Nel frattempo, Puzzer ha lavorato come aiuto cuoco e custode in campeggio a Muggia (Trieste), reinventandosi in attesa della sentenza definitiva. Ha dichiarato che il porto è stato “una famiglia” per lui, ma che non sa ancora se vorrà rientrare effettivamente “di servizio” o userà questa vittoria come leva politica per una nuova fase della sua attività. (repubblica.it


Epilogo

La vittoria giudiziaria di Stefano Puzzer segna un prima e un dopo. Dalla protesta al Varco IV del porto di Trieste alla sentenza della Cassazione, passa un racconto di resistenza, militanza, disobbedienza e diritti riaffermati.

Puzzer ha scelto un tempo difficile: ha messo in gioco lavoro, reputazione, stabilità. Ma oggi la strada torna a essere percorribile. La Corte ha riaperto le porte di un dialogo che sembrava chiuso.

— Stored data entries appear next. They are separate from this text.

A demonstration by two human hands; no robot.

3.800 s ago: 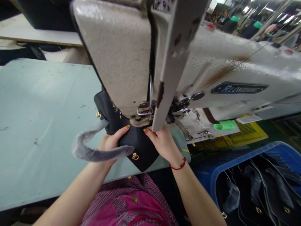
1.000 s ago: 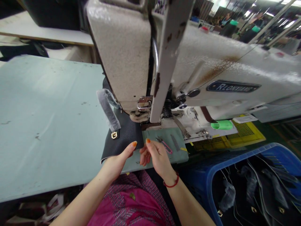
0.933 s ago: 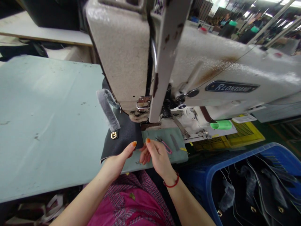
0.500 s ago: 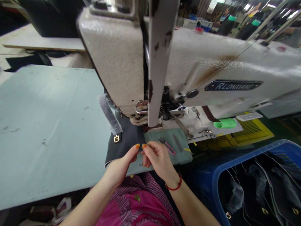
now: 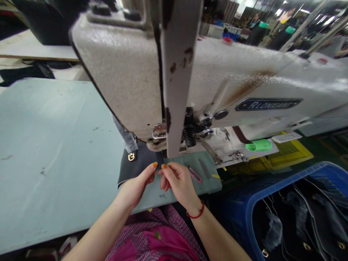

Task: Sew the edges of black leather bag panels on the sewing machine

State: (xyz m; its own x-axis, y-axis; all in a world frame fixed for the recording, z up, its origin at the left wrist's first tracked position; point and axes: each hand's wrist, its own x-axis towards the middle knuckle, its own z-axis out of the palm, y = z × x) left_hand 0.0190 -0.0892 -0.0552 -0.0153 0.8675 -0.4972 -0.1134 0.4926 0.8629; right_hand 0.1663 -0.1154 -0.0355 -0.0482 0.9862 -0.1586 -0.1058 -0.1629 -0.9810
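Note:
A black pebbled-leather bag [image 5: 140, 165] with a gold clasp [image 5: 131, 156] lies on the pale green sewing table [image 5: 54, 145], its far end under the presser foot [image 5: 157, 143] of a white industrial sewing machine [image 5: 122, 72]. My left hand [image 5: 137, 185] has its thumb on the bag's near edge. My right hand [image 5: 176, 179] is right beside it, its fingertips pinched together; anything fine between them is too small to see. A grey-wrapped strap [image 5: 127, 137] runs up behind the machine head, mostly hidden.
Pink-handled thread snips [image 5: 194, 174] and a grey blade lie on the table right of my right hand. A blue crate [image 5: 261, 214] holds dark bags at lower right. Behind it are a green spool [image 5: 258, 145] and a yellow crate [image 5: 288, 152]. Co-workers [image 5: 257, 32] stand far off.
The bag now lies flat under the presser foot, where my hands earlier lifted and turned it. My hands have moved together at its near edge, and the strap has swung behind the machine head.

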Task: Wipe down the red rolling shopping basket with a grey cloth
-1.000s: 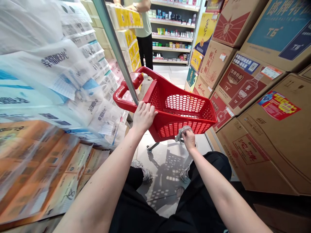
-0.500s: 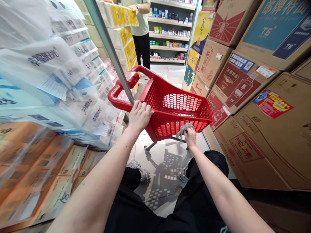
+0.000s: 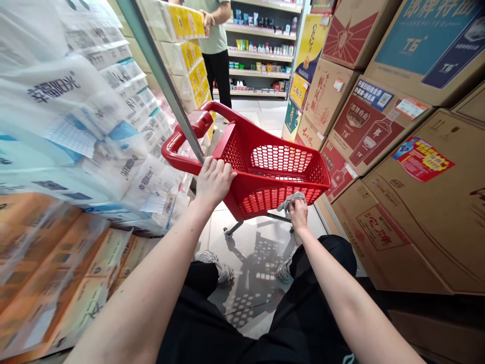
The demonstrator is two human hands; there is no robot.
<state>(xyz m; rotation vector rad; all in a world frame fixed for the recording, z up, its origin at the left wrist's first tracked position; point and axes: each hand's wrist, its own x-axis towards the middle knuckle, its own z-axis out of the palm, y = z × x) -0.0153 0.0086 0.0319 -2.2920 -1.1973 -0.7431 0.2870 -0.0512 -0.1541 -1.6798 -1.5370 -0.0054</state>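
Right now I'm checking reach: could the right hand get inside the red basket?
Probably yes: the right hand, holding a grey cloth, is beside the red basket, whose open top leaves a way over the rim.

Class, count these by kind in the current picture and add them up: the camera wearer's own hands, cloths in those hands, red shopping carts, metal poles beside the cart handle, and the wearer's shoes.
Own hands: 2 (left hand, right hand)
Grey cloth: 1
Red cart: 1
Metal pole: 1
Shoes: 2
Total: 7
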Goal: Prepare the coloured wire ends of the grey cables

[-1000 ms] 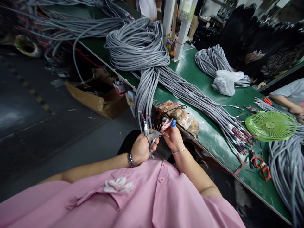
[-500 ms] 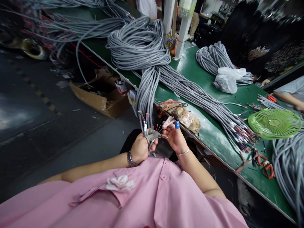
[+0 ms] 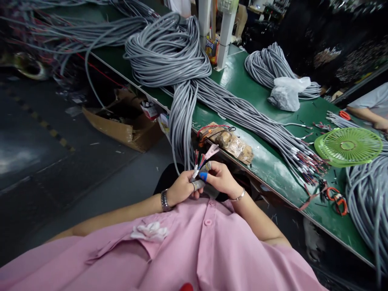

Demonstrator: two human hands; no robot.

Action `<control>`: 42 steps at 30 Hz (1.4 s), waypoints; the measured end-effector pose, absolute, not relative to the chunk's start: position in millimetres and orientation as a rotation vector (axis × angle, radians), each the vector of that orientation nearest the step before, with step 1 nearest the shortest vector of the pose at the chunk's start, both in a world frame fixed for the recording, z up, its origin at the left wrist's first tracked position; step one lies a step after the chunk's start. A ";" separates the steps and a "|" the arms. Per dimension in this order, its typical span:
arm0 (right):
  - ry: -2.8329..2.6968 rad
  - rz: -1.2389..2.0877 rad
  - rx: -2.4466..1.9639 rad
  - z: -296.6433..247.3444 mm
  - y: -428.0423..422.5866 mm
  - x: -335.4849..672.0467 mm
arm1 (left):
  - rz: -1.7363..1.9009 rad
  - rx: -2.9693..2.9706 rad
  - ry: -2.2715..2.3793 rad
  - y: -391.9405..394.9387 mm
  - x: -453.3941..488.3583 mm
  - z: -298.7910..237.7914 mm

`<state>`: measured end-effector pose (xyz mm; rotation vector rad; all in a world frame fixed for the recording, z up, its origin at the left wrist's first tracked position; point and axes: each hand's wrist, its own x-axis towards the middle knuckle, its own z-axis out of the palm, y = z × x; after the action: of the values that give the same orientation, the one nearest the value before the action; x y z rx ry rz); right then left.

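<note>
Grey cables hang from the table to my lap, and my left hand (image 3: 183, 188) is closed around their ends. A white-wrapped cable end (image 3: 195, 172) stands up from its grip, with red, blue, green and black wires (image 3: 200, 157) fanned at the top. My right hand (image 3: 223, 180) meets it there, thumb and forefinger pinched on wires beside the white wrap; the exact contact is hidden by the fingers. Blue covers the right thumb tip, and grey wrapping is on fingers of both hands. Just behind them, a pale pink clip-like piece (image 3: 211, 151) sticks out at the table edge.
A large cable coil (image 3: 168, 52) lies on the green table (image 3: 236, 76), with a long bundle (image 3: 242, 115) running right. A taped wooden block (image 3: 232, 143), green fan (image 3: 348, 145) and orange-handled scissors (image 3: 336, 200) are there too. A cardboard box (image 3: 112, 129) stands on the floor left.
My right hand has moved left from beside the wires and its fingers have closed on them at my left hand. The view has shifted slightly.
</note>
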<state>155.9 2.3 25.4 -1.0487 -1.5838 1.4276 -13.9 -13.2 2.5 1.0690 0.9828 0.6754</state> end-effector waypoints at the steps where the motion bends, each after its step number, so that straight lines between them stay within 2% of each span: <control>1: -1.677 1.327 -1.051 29.0 0.3 155.9 | 0.648 1.064 0.979 -12.3 -13.9 3.6; 4: -1.769 1.133 -1.056 37.5 -6.8 157.7 | 0.631 1.031 0.998 -9.5 -14.4 3.8; 8: -1.505 1.082 -1.159 27.5 -16.9 159.9 | 0.822 0.863 1.030 -6.4 -13.7 0.6; 11: -1.240 1.289 -1.208 7.8 -22.2 151.7 | 0.943 0.743 1.029 -6.5 -10.3 -0.7; 15: -0.891 1.475 -1.037 -3.2 -22.6 134.4 | 0.967 0.706 1.009 -7.8 -6.7 -2.7; 24: -1.137 1.658 -1.075 -4.2 1.0 141.6 | 0.702 1.054 0.966 -11.3 -24.3 -3.9; 34: -0.829 1.652 -1.097 -12.6 -1.5 135.8 | 1.017 0.589 0.995 -8.9 -20.2 -16.4; 42: -1.083 1.556 -1.205 0.6 4.7 132.8 | 1.022 0.631 1.025 -7.3 -19.3 -15.9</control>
<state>132.8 4.7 0.6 -1.2048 -1.0832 1.5556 -19.3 -7.3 -15.9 0.6307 1.0253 1.0224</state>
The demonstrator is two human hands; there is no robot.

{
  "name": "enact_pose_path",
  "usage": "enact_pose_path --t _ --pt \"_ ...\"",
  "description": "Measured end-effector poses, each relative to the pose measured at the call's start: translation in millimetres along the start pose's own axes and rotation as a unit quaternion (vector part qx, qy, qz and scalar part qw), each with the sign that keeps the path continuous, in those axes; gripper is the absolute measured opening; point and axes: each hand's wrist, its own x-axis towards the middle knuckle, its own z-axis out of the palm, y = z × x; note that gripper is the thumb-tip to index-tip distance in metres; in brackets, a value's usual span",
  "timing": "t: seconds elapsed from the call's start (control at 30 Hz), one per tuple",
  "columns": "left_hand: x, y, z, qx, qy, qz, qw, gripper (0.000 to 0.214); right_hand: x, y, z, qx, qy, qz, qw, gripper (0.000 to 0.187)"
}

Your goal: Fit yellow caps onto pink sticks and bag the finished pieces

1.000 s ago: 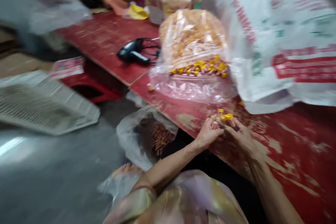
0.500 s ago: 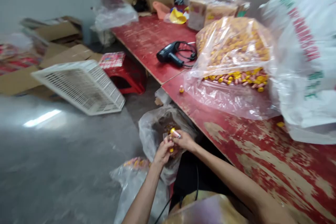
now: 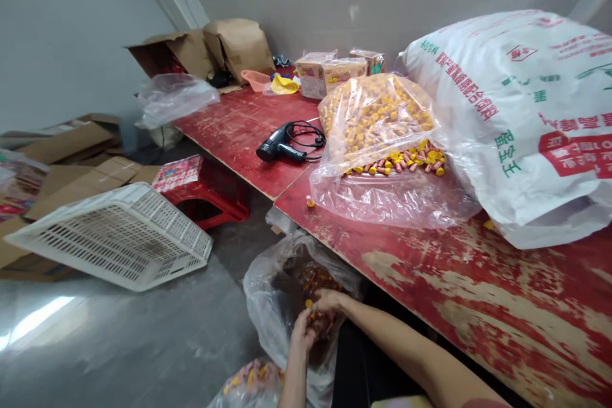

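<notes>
My left hand (image 3: 301,331) and my right hand (image 3: 327,301) meet at the mouth of a transparent plastic bag (image 3: 270,296) beside the table edge. The bag holds many small yellow-capped tubes with reddish bodies. My left fingers curl around some of these tubes, and my right fingers rest over them, partly hiding them. A second plastic bag of tubes (image 3: 251,386) lies lower down. A single loose tube (image 3: 310,201) stands on the red table (image 3: 478,287), well beyond my hands.
A large plastic bag of yellow-capped tubes (image 3: 377,118) and a white printed sack (image 3: 519,118) fill the table's right side. A black heat gun (image 3: 280,148), cartons (image 3: 325,73), a white plastic crate (image 3: 109,236) and a red stool (image 3: 210,194) stand nearby.
My hands have moved from the table top, over the bag, and down to its mouth. The view has swung left and up and is now sharper.
</notes>
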Motion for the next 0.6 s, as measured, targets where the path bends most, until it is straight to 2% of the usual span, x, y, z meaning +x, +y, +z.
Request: enact_pose_path --t 0.1,0.17,0.27,0.33,0.4,0.47,0.5,0.57,0.6 --pt "-5.0 18.2 5.6 -0.006 0.064 0.031 0.997 0.021 -15.5 -4.5 -7.1 -0.05 0.007 -0.043 0.998 0.005" --pt "-14.5 38.7 15.5 -0.011 0.092 0.075 0.993 0.017 -37.6 -7.9 -13.6 -0.068 0.017 -0.098 0.993 0.006" --pt "-39.5 79.0 47.0 0.04 0.09 0.236 0.967 0.021 -90.1 -8.7 -27.0 -0.111 0.073 -0.227 0.965 0.012" --pt "-58.6 107.7 81.7 0.112 0.056 0.367 0.922 0.023 -133.6 -2.9 -39.1 -0.113 0.121 -0.299 0.94 0.02" --pt "-72.2 134.1 127.0 0.176 0.011 0.46 0.87 0.02 -177.6 10.0 -53.7 -0.079 0.17 -0.322 0.928 0.025" --pt "-75.2 156.7 180.3 0.255 -0.014 0.527 0.811 0.018 -217.1 29.9 -69.7 -0.045 0.233 -0.302 0.923 0.026" --pt "-72.2 166.4 208.7 0.314 -0.014 0.554 0.771 0.018 -234.1 42.0 -77.6 -0.033 0.275 -0.285 0.917 0.027" --pt "-60.0 182.1 265.1 0.439 -0.005 0.586 0.681 0.021 -262.5 68.6 -92.1 -0.005 0.37 -0.254 0.894 0.029" --pt "-52.4 188.0 291.6 0.483 -0.007 0.592 0.645 0.023 -274.3 82.2 -98.2 0.015 0.42 -0.237 0.876 0.029"
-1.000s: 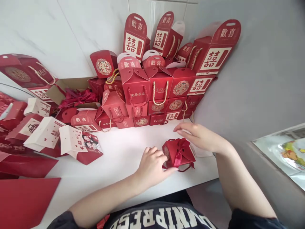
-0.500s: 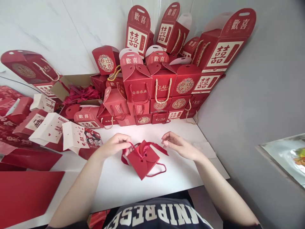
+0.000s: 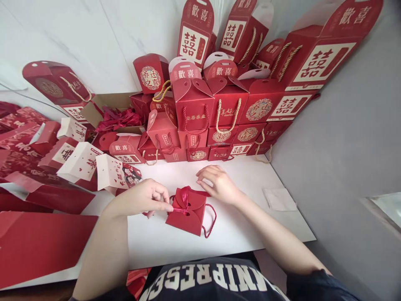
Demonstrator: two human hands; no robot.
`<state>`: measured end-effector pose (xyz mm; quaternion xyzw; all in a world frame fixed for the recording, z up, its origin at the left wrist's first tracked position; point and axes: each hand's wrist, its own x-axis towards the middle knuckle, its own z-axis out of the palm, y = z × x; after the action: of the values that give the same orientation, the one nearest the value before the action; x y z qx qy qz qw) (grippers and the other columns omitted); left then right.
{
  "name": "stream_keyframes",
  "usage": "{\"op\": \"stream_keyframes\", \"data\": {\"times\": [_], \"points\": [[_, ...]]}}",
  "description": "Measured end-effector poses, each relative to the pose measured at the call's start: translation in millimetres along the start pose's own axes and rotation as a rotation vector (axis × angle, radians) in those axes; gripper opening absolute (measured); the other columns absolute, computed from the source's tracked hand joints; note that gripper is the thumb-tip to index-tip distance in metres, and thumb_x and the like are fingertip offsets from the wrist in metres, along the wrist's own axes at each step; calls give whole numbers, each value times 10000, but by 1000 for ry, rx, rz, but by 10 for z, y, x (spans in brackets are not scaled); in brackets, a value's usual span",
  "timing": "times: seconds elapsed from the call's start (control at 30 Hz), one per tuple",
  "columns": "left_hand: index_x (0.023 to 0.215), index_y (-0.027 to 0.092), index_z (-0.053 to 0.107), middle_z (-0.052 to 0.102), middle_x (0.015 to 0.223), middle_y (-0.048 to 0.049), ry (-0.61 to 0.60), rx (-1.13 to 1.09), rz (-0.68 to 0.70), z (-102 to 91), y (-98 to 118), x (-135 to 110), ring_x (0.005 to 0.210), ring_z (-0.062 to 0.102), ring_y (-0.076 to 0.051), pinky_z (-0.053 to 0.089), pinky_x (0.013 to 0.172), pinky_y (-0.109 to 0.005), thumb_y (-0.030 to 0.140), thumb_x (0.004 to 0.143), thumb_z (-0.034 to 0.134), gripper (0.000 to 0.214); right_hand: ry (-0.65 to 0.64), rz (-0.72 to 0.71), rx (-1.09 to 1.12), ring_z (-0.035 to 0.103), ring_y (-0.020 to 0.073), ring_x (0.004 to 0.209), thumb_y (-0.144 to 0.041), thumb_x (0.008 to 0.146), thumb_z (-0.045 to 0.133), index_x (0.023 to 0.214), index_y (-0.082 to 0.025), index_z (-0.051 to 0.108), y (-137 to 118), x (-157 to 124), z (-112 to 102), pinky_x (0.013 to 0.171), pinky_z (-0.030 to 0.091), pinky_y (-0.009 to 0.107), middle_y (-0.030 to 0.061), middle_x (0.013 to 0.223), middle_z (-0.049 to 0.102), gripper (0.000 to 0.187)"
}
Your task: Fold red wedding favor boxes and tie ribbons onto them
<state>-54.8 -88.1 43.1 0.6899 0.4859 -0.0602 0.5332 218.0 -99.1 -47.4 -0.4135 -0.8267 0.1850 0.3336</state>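
Observation:
A small red gift box point(image 3: 191, 223) with closed top flaps stands on the white table in front of me. A shiny red ribbon point(image 3: 185, 196) is looped through the holes in its top. My left hand point(image 3: 153, 198) pinches one part of this ribbon between thumb and fingertips, pulled out to the left of the box. Beyond the box's right back corner, my right hand point(image 3: 216, 184) hovers with thumb and curved fingers apart. A ribbon tail runs towards its thumb; I see no grip on it. A red cord handle point(image 3: 213, 219) hangs out on the right side.
Stacked red gift boxes point(image 3: 194, 104) line the back of the white table point(image 3: 244, 230). An open carton point(image 3: 106, 100) holds red ribbons. White-topped boxes point(image 3: 78, 165) and red bags crowd the left. A folded white sheet point(image 3: 280, 200) lies by the grey wall on the right.
The box has turned on the table. My left hand has drawn the ribbon tighter towards the left. My right hand has moved closer to the box. The camera view has shifted.

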Motion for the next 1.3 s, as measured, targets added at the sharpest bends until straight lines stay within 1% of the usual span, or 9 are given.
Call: {"op": "stream_keyframes", "data": {"times": [0.2,0.33,0.5,0.67,0.8,0.93,1.1,1.2,1.3], "points": [[818,188,693,720,665,-24,17,63,-70,4,63,-82,394,518,-102,343,413,-210,612,827,568,443,-149,-95,44,557,223,1207,-312,894,655,1295,-260,535,8,131,41,1009,429,411,77,1291,627,422],[698,171,651,657,528,-15,-70,97,-128,27,6,-94,304,422,-80,262,344,-199,637,804,578,483,-176,-204,24,636,200,1051,-296,973,527,1046,-229,669,15,239,183,974,437,386,57,1121,713,173],[705,173,592,652,541,-7,89,-12,-131,-63,-132,-139,324,446,-87,261,341,-193,613,780,628,447,4,-96,-158,643,236,983,-255,971,500,992,-208,665,12,-6,-310,930,442,431,88,1004,725,174],[721,161,587,708,672,-45,86,-116,-70,-115,-181,-63,591,663,-160,427,499,-204,515,785,681,372,-202,111,136,646,213,954,-248,949,509,1023,-223,596,-140,-330,-690,887,475,392,65,1006,697,116],[768,149,614,701,733,-49,-19,-220,38,-107,-272,130,638,644,-152,468,617,-239,429,826,652,288,-373,404,725,646,211,1011,-445,962,488,1048,-221,507,-107,-330,-440,911,469,375,74,1028,711,240],[693,147,571,579,656,1,169,-297,189,-52,-335,344,609,535,-115,417,624,-231,397,855,601,300,-365,691,984,665,231,947,-707,932,296,944,-182,575,1,-212,-94,919,448,385,100,854,740,595],[712,147,564,511,698,22,276,-366,209,16,-352,494,649,471,-98,376,616,-206,328,805,651,221,-249,710,1076,582,167,684,-755,899,295,816,-170,657,41,-105,72,798,443,320,19,581,592,692],[672,153,509,446,608,39,323,-506,230,15,-384,481,557,419,-80,335,525,-188,350,818,623,271,-162,716,1109,397,97,508,-684,836,550,688,-189,581,69,-87,15,635,404,269,-56,523,440,517],[612,161,450,370,509,59,334,-569,181,-11,-418,429,435,309,-60,234,412,-182,400,796,643,358,-167,697,1060,368,81,519,-540,772,726,638,-178,563,111,-89,-141,561,334,244,-45,579,489,419]]}}
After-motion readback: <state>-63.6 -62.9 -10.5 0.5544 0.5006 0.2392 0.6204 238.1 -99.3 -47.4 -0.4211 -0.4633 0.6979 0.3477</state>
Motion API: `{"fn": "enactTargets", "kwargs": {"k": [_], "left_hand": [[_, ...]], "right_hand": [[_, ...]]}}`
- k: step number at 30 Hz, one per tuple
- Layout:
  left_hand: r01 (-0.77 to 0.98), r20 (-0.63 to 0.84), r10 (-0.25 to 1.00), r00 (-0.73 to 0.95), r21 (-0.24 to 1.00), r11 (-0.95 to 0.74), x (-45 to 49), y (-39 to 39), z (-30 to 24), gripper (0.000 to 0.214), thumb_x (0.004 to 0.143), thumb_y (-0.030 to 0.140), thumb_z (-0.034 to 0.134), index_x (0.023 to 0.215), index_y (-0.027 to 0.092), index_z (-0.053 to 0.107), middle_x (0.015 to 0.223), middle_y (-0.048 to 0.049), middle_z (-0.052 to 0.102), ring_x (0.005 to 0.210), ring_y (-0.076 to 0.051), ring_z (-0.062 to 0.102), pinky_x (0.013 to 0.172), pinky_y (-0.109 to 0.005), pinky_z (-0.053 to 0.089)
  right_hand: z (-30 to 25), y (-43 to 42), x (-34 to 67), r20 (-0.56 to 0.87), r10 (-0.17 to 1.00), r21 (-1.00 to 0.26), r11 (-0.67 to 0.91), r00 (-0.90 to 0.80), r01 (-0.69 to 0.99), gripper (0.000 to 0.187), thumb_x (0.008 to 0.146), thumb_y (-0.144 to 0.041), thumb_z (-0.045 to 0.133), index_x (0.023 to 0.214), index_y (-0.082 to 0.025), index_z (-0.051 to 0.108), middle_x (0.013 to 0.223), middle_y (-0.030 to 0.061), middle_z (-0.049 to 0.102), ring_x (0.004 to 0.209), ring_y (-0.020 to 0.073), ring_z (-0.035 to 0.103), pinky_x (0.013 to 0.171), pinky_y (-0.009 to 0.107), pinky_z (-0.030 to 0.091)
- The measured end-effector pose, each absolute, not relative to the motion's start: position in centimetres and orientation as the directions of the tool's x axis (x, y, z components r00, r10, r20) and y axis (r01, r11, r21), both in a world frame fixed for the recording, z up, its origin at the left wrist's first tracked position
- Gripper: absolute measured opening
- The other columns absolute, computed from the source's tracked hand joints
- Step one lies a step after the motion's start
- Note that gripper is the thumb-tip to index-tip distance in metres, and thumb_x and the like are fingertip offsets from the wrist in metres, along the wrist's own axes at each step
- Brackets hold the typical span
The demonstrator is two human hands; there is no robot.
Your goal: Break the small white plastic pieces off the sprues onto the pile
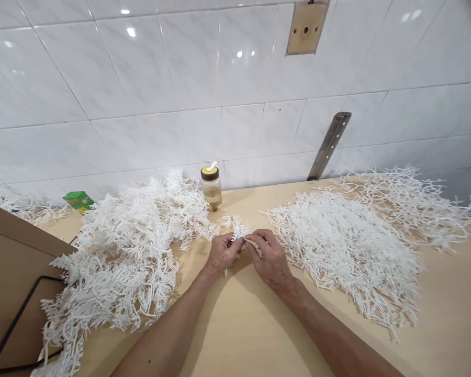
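Note:
My left hand and my right hand meet over the middle of the wooden table, both pinched on one small white plastic branched sprig that sticks up between the fingers. A large heap of the same white branched pieces lies just left of my hands. A flatter spread of white pieces lies to the right.
A small jar with a brown-and-yellow lid stands at the back by the tiled wall. A green box sits at the back left. A brown cardboard sheet lies at the left. A metal bracket leans on the wall.

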State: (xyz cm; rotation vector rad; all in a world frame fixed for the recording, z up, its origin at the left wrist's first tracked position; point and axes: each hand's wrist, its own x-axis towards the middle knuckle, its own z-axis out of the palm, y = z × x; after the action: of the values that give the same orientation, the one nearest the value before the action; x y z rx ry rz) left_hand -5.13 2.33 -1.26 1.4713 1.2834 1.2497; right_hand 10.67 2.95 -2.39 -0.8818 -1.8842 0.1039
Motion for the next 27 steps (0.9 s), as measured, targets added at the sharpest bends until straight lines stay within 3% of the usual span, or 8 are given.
{"fn": "enactTargets", "kwargs": {"k": [9, 14, 27], "left_hand": [[0.222, 0.172, 0.984, 0.050, 0.958, -0.179, -5.0, 2.3, -1.6, 0.044, 0.083, 0.051, 0.058, 0.056, 0.016, 0.054, 0.052, -0.0008, 0.053, 0.051, -0.012, 0.048, 0.051, -0.023, 0.035], [0.224, 0.209, 0.978, -0.018, 0.954, -0.200, -4.9, 2.3, -1.5, 0.038, 0.083, 0.049, 0.060, 0.062, 0.017, 0.056, 0.056, 0.0015, 0.051, 0.054, -0.011, 0.047, 0.053, -0.022, 0.036], [0.292, 0.193, 0.970, -0.149, 0.945, -0.143, -4.6, 2.7, -1.6, 0.031, 0.080, 0.042, 0.062, 0.063, 0.017, 0.057, 0.055, 0.0041, 0.046, 0.053, -0.010, 0.040, 0.053, -0.023, 0.032]], "right_hand": [[-2.3, 3.2, 11.0, 0.746, 0.623, -0.458, 0.736, -0.235, 0.498, 0.015, 0.094, -0.017, 0.050, 0.097, -0.020, 0.064, 0.096, 0.0086, 0.060, 0.084, 0.0182, 0.062, 0.074, 0.032, 0.054], [-2.4, 3.1, 10.6, 0.696, 0.676, -0.497, 0.697, -0.243, 0.517, 0.013, 0.095, -0.015, 0.045, 0.095, -0.019, 0.057, 0.092, 0.0074, 0.060, 0.078, 0.0169, 0.059, 0.072, 0.031, 0.051], [-3.4, 3.3, 10.1, 0.676, 0.681, -0.440, 0.678, -0.280, 0.589, 0.013, 0.094, -0.015, 0.046, 0.087, -0.020, 0.057, 0.082, 0.0040, 0.057, 0.072, 0.0161, 0.056, 0.065, 0.028, 0.045]]}}
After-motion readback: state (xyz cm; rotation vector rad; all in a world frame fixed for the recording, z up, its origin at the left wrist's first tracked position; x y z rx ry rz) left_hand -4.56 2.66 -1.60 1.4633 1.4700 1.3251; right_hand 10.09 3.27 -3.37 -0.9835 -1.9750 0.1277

Che si scelga di credere nelle sue idee o meno, resta un dato: la lotta di chi ha messo se stesso come ostacolo contro un obbligo imposto, oggi torna a essere un caso emblematico di reintegro e di riconquista del diritto al lavoro.

Un esempio per chi non si arrende, per chi lotta “da posizione di principio”, e un segnale chiaro che il diritto del lavoro può pesare più di qualunque decreto emergenziale.